Exercise directions:
Your task is to tally the lines of the listing containing the word "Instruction" and report the figure alone.

Input data:
-- Opening Marker --
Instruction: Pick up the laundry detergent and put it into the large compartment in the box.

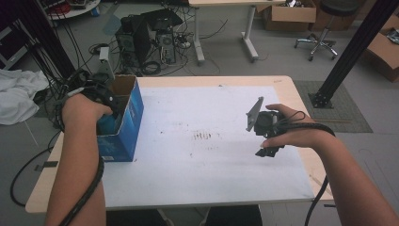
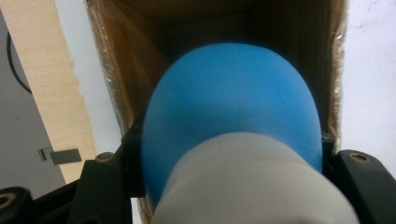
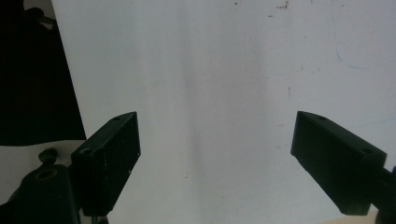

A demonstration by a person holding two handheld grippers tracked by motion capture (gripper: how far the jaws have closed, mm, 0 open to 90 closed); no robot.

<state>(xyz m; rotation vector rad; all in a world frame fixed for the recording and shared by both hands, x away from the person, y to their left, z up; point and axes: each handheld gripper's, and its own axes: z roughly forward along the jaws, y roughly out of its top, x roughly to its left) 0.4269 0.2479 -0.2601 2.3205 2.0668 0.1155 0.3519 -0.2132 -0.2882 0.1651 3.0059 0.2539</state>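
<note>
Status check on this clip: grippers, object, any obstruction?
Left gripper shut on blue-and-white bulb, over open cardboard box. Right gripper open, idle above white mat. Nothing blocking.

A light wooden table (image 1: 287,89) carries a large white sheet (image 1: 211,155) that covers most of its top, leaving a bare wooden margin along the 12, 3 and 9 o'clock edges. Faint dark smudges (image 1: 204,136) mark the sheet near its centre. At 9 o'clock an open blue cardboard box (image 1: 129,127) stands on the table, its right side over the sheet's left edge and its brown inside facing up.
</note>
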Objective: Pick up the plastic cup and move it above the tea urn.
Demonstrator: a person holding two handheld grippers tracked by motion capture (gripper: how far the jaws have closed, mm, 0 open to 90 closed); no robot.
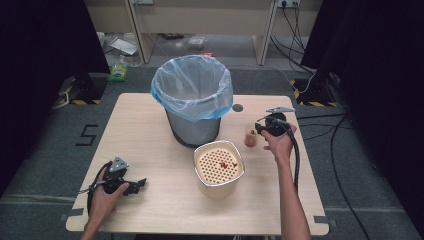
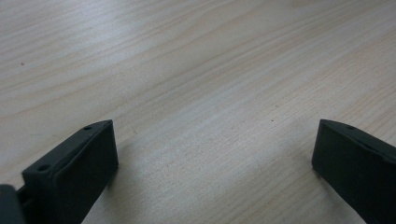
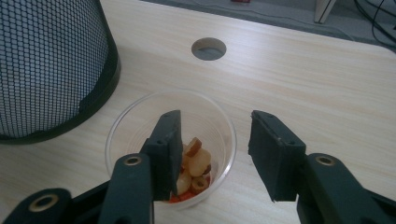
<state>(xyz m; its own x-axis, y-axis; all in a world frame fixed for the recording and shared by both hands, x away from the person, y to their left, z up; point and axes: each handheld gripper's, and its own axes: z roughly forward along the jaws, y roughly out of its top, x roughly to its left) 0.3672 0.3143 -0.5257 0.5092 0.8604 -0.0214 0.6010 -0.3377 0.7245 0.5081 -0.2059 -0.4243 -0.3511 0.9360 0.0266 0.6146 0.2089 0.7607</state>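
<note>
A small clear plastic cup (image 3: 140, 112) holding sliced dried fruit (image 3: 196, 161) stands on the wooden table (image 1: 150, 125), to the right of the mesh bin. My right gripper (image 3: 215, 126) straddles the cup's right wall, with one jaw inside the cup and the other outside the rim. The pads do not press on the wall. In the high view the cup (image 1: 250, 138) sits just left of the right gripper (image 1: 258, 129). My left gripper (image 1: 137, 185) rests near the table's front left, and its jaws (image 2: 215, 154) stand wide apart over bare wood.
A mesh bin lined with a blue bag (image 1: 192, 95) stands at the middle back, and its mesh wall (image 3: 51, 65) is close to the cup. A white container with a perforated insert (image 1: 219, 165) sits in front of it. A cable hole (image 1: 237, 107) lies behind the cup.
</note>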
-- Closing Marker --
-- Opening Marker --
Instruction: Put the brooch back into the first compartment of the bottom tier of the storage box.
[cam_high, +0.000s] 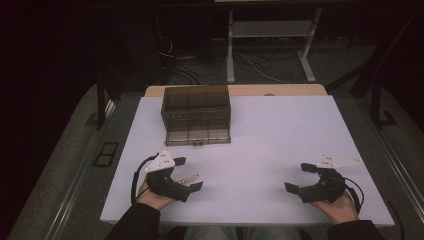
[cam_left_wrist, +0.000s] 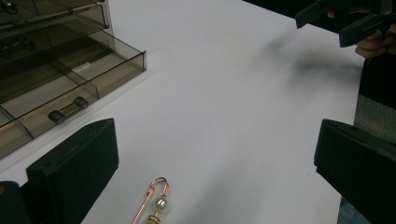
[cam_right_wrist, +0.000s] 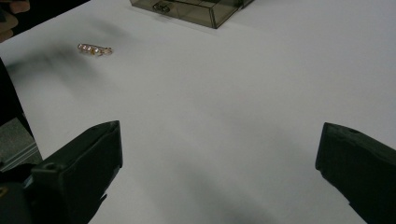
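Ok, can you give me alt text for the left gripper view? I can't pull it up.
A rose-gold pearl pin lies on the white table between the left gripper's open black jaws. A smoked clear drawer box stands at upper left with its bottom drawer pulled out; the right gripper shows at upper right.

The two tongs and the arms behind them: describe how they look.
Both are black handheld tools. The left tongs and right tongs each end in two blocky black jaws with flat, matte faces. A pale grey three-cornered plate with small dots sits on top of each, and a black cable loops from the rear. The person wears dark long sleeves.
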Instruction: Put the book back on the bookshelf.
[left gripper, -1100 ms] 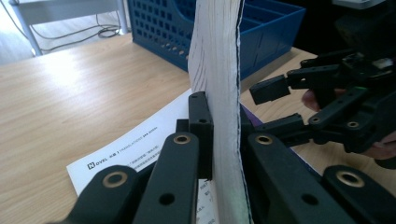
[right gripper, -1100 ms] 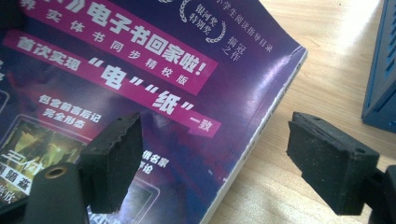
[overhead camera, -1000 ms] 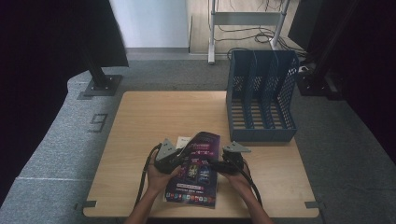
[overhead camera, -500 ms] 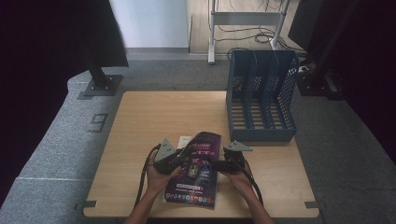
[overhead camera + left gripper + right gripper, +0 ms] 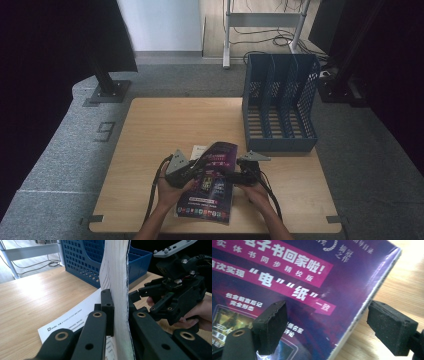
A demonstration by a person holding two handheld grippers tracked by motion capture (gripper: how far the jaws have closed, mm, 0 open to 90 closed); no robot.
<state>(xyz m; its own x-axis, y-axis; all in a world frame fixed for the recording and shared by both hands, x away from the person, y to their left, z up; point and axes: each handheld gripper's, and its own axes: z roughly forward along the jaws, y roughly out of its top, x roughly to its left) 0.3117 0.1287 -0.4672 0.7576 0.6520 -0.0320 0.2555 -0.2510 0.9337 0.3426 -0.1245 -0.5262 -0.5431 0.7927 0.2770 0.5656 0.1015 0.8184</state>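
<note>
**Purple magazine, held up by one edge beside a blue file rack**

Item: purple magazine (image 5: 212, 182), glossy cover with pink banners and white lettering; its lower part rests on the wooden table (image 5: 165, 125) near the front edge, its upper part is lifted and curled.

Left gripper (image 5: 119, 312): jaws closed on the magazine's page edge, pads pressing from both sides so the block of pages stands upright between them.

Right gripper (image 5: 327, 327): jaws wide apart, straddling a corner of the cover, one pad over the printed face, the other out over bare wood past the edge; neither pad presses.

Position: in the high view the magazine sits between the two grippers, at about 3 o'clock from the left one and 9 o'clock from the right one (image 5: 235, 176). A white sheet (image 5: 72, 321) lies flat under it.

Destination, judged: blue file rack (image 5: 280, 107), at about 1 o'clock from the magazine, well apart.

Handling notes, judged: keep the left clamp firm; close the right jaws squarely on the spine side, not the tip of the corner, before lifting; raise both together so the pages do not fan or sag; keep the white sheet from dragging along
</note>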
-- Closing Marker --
Solution to this task:
3